Quarante-deux jours seulement après avoir été entre la vie et la mort, le miracle se produit. Le 12 septembre 1976, à Monza, Niki Lauda réapparaît dans le paddock. Les bandages dépassent encore de sa cagoule ignifugée. Ses paupières cicatrisent difficilement et chaque mouvement est douloureux. Beaucoup imaginent qu’il effectuera quelques tours symboliques. Il signe pourtant le cinquième temps des qualifications avant de terminer quatrième du Grand Prix d’Italie.
Ce retour dépasse le simple exploit sportif. Il devient l’incarnation d’une volonté presque inhumaine.
Lauda poursuivra ensuite sa lutte pour le titre mondial face à James Hunt jusqu’au dernier Grand Prix, disputé sous un déluge au Japon. Cette fois, il choisit de s’arrêter après seulement deux tours. « Ma vie vaut plus qu’un championnat », estime-t-il. Il abandonne une couronne mondiale pour un seul point, mais impose définitivement une autre forme de courage : celui de savoir renoncer lorsque le risque devient inacceptable.
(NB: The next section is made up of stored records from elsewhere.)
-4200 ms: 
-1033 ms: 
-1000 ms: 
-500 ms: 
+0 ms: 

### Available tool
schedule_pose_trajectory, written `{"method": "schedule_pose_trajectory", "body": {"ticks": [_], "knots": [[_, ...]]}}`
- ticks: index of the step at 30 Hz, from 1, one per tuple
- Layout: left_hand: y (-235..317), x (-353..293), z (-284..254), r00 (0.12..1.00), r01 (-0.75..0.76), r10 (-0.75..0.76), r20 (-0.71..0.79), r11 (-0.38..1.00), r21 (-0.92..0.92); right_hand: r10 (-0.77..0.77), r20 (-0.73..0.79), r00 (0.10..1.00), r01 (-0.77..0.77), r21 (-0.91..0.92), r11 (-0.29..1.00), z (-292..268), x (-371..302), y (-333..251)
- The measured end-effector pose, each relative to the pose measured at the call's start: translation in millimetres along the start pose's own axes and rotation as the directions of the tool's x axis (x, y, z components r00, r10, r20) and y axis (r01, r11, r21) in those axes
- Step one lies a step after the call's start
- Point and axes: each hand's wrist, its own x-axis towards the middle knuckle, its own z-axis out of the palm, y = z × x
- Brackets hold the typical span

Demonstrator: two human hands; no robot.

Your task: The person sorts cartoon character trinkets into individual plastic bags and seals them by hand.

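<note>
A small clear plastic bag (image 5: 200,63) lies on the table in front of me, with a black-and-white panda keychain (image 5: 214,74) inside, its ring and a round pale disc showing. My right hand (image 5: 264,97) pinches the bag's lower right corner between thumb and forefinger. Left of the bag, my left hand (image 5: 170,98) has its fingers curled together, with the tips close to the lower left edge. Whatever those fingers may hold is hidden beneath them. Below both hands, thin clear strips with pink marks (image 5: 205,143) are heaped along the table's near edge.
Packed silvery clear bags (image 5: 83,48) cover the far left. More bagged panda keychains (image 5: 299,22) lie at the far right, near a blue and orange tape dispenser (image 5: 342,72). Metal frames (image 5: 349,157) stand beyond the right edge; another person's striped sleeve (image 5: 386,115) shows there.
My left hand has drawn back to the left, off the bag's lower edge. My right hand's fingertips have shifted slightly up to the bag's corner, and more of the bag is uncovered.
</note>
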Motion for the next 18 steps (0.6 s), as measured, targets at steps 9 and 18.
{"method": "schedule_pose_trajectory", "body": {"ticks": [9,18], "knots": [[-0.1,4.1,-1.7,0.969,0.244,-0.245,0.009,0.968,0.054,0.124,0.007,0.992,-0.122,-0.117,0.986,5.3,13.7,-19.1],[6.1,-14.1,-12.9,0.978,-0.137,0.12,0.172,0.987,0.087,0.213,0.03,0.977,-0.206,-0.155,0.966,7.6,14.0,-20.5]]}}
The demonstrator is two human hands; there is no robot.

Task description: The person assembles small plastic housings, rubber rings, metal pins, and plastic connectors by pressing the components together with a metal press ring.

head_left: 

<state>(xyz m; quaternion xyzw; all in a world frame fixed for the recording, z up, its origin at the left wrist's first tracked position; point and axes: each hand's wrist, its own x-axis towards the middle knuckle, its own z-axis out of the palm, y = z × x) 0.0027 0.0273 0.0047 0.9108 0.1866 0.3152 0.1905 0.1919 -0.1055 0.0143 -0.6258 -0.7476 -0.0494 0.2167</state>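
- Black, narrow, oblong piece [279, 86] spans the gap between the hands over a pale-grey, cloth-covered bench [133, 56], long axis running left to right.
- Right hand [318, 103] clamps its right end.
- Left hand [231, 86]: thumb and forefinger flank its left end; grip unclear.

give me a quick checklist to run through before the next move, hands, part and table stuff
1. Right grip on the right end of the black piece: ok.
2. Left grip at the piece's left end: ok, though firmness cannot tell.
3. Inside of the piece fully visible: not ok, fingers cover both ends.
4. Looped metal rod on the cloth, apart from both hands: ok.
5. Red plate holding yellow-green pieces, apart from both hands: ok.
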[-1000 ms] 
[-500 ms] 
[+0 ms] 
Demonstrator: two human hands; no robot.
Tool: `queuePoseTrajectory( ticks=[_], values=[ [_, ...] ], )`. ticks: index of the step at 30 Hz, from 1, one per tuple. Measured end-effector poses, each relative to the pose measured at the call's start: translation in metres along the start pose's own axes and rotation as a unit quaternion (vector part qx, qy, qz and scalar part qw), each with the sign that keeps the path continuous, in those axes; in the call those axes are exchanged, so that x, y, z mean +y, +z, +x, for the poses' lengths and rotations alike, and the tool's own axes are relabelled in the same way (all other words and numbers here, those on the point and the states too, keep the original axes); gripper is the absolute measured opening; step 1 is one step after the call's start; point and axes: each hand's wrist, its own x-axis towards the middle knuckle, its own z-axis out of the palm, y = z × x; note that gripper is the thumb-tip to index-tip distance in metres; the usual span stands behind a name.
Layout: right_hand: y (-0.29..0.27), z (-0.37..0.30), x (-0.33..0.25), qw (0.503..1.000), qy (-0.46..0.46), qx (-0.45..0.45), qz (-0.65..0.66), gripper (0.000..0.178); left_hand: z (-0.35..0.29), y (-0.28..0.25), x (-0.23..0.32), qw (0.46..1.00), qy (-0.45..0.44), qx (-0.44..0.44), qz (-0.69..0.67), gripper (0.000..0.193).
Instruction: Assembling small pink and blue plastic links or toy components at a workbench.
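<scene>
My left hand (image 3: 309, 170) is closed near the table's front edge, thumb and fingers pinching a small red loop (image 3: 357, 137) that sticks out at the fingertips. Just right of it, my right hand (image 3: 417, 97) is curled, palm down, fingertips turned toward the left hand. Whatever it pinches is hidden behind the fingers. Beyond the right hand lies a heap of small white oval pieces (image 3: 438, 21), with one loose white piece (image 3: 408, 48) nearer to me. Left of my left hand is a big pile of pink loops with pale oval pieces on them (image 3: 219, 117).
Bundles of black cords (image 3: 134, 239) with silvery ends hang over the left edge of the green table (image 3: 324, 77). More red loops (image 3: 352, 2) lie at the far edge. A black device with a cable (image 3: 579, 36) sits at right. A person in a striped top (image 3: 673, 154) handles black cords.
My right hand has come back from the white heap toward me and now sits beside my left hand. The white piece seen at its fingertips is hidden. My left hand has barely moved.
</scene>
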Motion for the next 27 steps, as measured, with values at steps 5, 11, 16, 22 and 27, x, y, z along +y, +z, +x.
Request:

Cinquante ans après l’accident du Nürburgring, l’image de cette Ferrari en flammes demeure l’un des symboles les plus puissants de la Formule 1. Elle rappelle autant la dangerosité d’une époque que le courage des pilotes venus sauver l’un des leurs. Et surtout, elle raconte l’histoire d’un homme qui a défié la mort avant de réécrire, quelques semaines plus tard, les limites de ce que l’on croyait humainement possible.